Eric Woronko est mort : l’esthète controversé du Libreville d’hier s’en est allé

Il aura marqué la capitale gabonaise d’un sceau aussi discret que pérenne. Éric Woronko, entrepreneur influent et figure atypique de la scène économique gabonaise, s’est éteint dans la nuit du 21 juin 2025, à l’âge de 83 ans, à La Rochelle, au domicile de son fils. Il s’y trouvait depuis quelques jours et se préparait à remonter sur Paris.

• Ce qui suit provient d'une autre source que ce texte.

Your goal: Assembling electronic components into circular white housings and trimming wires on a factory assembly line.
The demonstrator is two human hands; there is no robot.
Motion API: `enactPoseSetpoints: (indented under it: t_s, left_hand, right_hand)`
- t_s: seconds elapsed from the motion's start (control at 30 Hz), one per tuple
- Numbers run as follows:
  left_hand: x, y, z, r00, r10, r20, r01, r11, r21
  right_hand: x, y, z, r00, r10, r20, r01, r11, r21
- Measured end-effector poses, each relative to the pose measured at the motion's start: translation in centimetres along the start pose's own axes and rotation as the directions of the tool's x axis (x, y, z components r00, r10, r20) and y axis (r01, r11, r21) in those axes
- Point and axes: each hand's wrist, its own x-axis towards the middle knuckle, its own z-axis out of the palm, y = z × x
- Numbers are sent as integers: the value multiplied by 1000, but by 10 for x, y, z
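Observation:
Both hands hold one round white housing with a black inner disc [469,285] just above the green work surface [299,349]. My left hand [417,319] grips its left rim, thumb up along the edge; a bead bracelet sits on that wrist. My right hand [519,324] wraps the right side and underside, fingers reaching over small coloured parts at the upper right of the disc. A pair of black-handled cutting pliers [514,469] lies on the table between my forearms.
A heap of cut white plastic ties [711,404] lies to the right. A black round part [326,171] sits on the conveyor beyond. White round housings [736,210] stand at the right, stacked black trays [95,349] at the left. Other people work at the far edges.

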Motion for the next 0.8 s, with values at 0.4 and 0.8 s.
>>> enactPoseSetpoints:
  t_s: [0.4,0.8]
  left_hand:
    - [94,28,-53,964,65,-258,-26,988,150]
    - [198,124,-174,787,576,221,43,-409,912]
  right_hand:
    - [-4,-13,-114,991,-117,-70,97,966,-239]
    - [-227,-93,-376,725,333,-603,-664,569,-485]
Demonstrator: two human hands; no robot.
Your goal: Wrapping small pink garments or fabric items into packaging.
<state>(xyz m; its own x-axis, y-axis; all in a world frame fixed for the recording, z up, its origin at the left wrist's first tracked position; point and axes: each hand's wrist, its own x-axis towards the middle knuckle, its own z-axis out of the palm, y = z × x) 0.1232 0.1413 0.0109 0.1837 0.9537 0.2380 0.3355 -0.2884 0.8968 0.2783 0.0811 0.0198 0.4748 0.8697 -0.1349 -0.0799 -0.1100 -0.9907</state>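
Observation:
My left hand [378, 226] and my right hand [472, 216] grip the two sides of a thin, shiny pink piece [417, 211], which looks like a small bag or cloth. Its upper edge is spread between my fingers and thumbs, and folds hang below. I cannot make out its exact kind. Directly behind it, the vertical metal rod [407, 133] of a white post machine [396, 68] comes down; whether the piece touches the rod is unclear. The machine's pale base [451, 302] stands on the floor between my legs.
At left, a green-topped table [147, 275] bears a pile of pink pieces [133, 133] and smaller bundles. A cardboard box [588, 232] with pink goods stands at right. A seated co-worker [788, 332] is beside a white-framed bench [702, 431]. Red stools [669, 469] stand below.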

Eric Woronko avait le souci des lignes droites, même dans une ville pleine de détours. Artisan discret de la monumentalité gabonaise, il laisse derrière lui des pierres et des controverses. © GabonReview (montage)
C’est une silhouette familière des cercles feutrés du pouvoir gabonais qui disparaît. Français de naissance, devenu gabonais par conviction, Éric Joseph Raymond Woronko s’installe au Gabon en 1972, où il bâtit, durant plus d’un demi-siècle, un empire entrepreneurial aux contours aussi divers que stratégiques : mobilier, événementiel, aménagement urbain, construction, pavoisement. À la tête de la société GESTIM, il sera, pendant quinze ans, le gestionnaire des villas présidentielles et le maître d’œuvre des fêtes nationales.
Un épisode, en apparence anodin, dit tout de son empreinte. Au mitan des années 2010, la canopée des badamiers du front de mer de Libreville est brusquement uniformisée, taillée au cordeau. L’opinion publique s’émeut, gronde. Puis, le temps passe. Le scandale devient souvenir, et l’alignement paysager – devenu aujourd’hui ordinaire – porte silencieusement la marque d’un homme pour qui l’esthétique urbaine était affaire de rigueur.
Proche d’Omar Bongo Ondimba, Woronko n’était pas un simple entrepreneur : il fut un notable, un interlocuteur de l’État, parfois même un personnage de l’ombre, jouant des codes sociaux, politiques et culturels du milieu gabonais. On lui doit le Palais de Justice de Libreville, des casernes, et l’empreinte discrète mais tangible de son goût pour l’ordre et le monumental.
Mais l’homme d’affaires, qui se rêvait conservateur des choses et des valeurs, a vu sa réputation s’effondrer au tournant de la décennie 2010. Il est incarcéré puis poursuivi dans une affaire judiciaire dont les détails troubles ont éclipsé un temps ses réalisations. Il était question de viol présumé puis d’attentat à la pudeur supposé sur mineure de moins de 15 ans. Il est finalement relaxé après une longue détention et une requalification des faits. L’affaire laissera une trace, mais sans jamais effacer complètement la figure, ni les pierres posées.
Dans ses dernières années, Woronko tenait un blog personnel, mêlant souvenirs, prises de position et plaidoyers écologiques. S’il a été mécène et mentor de quelques artistes gabonais dont le styliste et créateur de mode Chouchou Lazare, il aimait surtout parler des gorilles, des arbres, et des lignes droites dans les avenues.
Libreville, ville qu’il a tenté de styliser à sa manière, vient de perdre un de ses artisans les plus singuliers.

1 Commentaire
À ceux qui appellent la rédaction de Gabonreview pour la blâmer au sujet de cet article. Retenez ceci :
D’abord, nous n’avons pas occulté son incarcération pour viol présumé. La justice l’a relaxé après un long séjour en prison. Autrement dit, il a payé à la société son acte présumé. Nous ne sommes pas l’appareil judiciaire.
Ensuite, dans une vie humaine, il y a du positif et du négatif. Nous avons fait la part des choses.
Enfin, c’était un personnage public. Annoncer sa mort est dans l’ordre des choses pour un média.
Vous êtes dans l’émotion totale et ce n’est pas en insultant les médias que vous aurez votre catharsis. Nous ne sommes pas lui et ce n’est pas sur nous que vous devez saigner.
Notez que même Adolf Hitler, Joseph Staline ou Pol Pot qui ont commis les pires atrocités sur des dizaines de millions d’humains, sont encore l’objet d’articles de presse.
Le niveau de conscience n’est pas très haut chez nous. Nous avons encore bien du chemin.